● ACTIVITY: Transcribe all of the listing below in full.
(INFORMATION SHOWN Opens)
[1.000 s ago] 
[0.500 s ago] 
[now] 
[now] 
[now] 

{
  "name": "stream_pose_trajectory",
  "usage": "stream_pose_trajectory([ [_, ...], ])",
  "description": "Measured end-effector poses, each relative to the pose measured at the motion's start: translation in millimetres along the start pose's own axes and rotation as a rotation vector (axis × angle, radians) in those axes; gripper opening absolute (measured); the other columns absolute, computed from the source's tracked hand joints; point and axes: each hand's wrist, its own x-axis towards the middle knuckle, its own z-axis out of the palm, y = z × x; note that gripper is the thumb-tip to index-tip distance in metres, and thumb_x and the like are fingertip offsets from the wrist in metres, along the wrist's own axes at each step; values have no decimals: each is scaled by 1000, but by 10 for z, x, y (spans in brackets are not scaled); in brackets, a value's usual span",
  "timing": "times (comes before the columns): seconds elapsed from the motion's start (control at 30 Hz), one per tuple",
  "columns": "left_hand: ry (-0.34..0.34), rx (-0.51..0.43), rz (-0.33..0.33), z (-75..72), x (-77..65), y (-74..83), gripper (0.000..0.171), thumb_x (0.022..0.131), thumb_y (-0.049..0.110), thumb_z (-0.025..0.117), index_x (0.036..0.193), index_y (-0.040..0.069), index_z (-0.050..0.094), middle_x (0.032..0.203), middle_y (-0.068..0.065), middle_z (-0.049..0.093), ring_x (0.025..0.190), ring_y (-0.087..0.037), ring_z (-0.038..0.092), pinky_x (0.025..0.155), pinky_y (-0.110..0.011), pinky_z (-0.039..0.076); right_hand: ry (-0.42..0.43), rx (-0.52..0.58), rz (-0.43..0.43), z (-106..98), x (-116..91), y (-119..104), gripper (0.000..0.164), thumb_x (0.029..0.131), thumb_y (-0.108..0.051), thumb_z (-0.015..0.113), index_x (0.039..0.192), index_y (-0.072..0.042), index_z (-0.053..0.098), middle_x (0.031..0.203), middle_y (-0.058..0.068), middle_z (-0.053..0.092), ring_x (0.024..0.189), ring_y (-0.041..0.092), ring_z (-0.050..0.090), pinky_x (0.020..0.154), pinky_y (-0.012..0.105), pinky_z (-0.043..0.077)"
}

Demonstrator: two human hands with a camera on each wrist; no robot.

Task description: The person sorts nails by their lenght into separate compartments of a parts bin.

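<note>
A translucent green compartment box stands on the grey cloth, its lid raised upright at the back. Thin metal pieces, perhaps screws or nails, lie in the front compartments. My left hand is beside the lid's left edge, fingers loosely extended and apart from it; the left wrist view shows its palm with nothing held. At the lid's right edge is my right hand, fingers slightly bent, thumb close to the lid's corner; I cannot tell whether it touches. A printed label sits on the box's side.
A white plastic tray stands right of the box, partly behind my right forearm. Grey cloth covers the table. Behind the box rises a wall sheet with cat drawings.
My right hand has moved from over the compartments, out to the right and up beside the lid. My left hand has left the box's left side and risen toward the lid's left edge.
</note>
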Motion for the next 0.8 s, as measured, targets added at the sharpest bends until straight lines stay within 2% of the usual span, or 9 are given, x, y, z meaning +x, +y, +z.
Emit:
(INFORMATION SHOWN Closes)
● TASK RESPONSE:
[1.000 s ago] 
[0.500 s ago] 
[now] 
[now] 
[now] 

{
  "name": "stream_pose_trajectory",
  "usage": "stream_pose_trajectory([ [_, ...], ])",
  "description": "Measured end-effector poses, each relative to the pose measured at the motion's start: translation in millimetres along the start pose's own axes and rotation as a rotation vector (axis × angle, radians) in those axes; gripper opening absolute (measured); the other columns absolute, computed from the source's tracked hand joints; point and axes: each hand's wrist, its own x-axis towards the middle knuckle, its own z-axis out of the palm, y = z × x; note that gripper is the thumb-tip to index-tip distance in metres, and thumb_x and the like are fingertip offsets from the wrist in metres, along the wrist's own axes at each step; values have no decimals: each is scaled by 1000, but by 10 for z, x, y (spans in brackets are not scaled); in brackets, a value's usual span",
  "timing": "times (comes before the columns): seconds elapsed from the motion's start (control at 30 Hz), one per tuple",
  "columns": "left_hand: ry (-0.34..0.34), rx (-0.51..0.43), rz (-0.33..0.33), z (-75..72), x (-77..65), y (-74..83), gripper (0.000..0.171), thumb_x (0.022..0.131), thumb_y (-0.049..0.110), thumb_z (-0.025..0.117), index_x (0.036..0.193), index_y (-0.040..0.069), index_z (-0.050..0.094), middle_x (0.032..0.203), middle_y (-0.068..0.065), middle_z (-0.049..0.093), ring_x (0.025..0.190), ring_y (-0.087..0.037), ring_z (-0.038..0.092), pinky_x (0.025..0.155), pinky_y (-0.110..0.011), pinky_z (-0.039..0.076); right_hand: ry (-0.42..0.43), rx (-0.52..0.58), rz (-0.43..0.43), z (-106..98), x (-116..91), y (-119..104), gripper (0.000..0.164), thumb_x (0.029..0.131), thumb_y (-0.108..0.051), thumb_z (-0.015..0.113), index_x (0.039..0.192), index_y (-0.072..0.042), index_z (-0.053..0.098), middle_x (0.031..0.203), middle_y (-0.058..0.068), middle_z (-0.053..0.092), ring_x (0.024..0.189), ring_y (-0.041..0.092), ring_z (-0.050..0.090), pinky_x (0.020..0.154), pinky_y (-0.012..0.105), pinky_z (-0.043..0.077)"
}

Demonstrator: two human hands with a camera on each wrist; no robot.

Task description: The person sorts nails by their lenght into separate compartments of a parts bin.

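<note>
A translucent green compartment box stands on the grey cloth, its lid raised upright at the back. Thin metal pieces, perhaps screws or nails, lie in the front compartments. My left hand is beside the lid's left edge, fingers loosely extended and apart from it; the left wrist view shows its palm with nothing held. At the lid's right edge is my right hand, fingers slightly bent, thumb close to the lid's corner; I cannot tell whether it touches. A printed label sits on the box's side.
A white plastic tray stands right of the box, partly behind my right forearm. Grey cloth covers the table. Behind the box rises a wall sheet with cat drawings.
My right hand has moved from over the compartments, out to the right and up beside the lid. My left hand has left the box's left side and risen toward the lid's left edge.
</note>
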Motion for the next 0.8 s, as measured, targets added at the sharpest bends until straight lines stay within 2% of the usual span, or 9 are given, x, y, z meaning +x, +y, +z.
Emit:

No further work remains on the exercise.